Exercise prompt |
Set down the data that follows again, exactly as written.

[Data for review]

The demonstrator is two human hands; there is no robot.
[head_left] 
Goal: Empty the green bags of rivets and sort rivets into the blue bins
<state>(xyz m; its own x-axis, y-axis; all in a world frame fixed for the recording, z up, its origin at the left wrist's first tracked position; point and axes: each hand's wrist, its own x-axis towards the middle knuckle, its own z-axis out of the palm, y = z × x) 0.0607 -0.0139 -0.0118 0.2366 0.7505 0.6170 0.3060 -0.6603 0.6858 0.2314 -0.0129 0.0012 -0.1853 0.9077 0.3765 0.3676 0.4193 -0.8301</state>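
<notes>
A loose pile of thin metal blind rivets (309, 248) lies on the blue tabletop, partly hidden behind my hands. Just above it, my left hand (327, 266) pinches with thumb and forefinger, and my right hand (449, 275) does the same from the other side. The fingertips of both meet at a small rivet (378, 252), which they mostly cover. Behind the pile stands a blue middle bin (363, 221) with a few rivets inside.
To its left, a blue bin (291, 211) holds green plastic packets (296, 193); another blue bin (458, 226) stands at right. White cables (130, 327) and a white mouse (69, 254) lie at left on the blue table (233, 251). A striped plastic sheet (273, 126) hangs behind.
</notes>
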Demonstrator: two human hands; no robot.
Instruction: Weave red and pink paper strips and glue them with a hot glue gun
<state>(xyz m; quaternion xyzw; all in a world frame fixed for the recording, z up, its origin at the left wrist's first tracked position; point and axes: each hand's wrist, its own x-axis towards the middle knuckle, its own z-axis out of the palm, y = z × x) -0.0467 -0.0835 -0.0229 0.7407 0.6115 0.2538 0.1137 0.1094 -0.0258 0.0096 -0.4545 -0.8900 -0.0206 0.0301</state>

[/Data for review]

Response below |
The demonstrator is two human hands; there is no robot.
[head_left] 
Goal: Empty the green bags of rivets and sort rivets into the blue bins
<state>(xyz m; its own x-axis, y-axis; all in a world frame fixed for the recording, z up, its origin at the left wrist's first tracked position; point and axes: each hand's wrist, its own x-axis towards the middle knuckle, its own z-axis out of the palm, y = z × x) 0.0607 -0.0139 -0.0118 0.2366 0.7505 0.6170 0.3060 -0.6603 0.6858 0.2314 -0.0129 0.0012 -0.1853 0.9077 0.3765 0.3676 0.4193 -0.8301</state>
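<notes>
A loose pile of thin metal blind rivets (309, 248) lies on the blue tabletop, partly hidden behind my hands. Just above it, my left hand (327, 266) pinches with thumb and forefinger, and my right hand (449, 275) does the same from the other side. The fingertips of both meet at a small rivet (378, 252), which they mostly cover. Behind the pile stands a blue middle bin (363, 221) with a few rivets inside.
To its left, a blue bin (291, 211) holds green plastic packets (296, 193); another blue bin (458, 226) stands at right. White cables (130, 327) and a white mouse (69, 254) lie at left on the blue table (233, 251). A striped plastic sheet (273, 126) hangs behind.
</notes>
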Demonstrator: two human hands; no robot.
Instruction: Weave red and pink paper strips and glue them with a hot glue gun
<state>(xyz m; quaternion xyzw; all in a world frame fixed for the recording, z up, its origin at the left wrist's first tracked position; point and axes: each hand's wrist, its own x-axis towards the middle knuckle, its own z-axis out of the palm, y = z × x) -0.0467 -0.0835 -0.0229 0.7407 0.6115 0.2538 0.1137 0.1094 -0.0258 0.0096 -0.4545 -0.8900 -0.0206 0.0301</state>

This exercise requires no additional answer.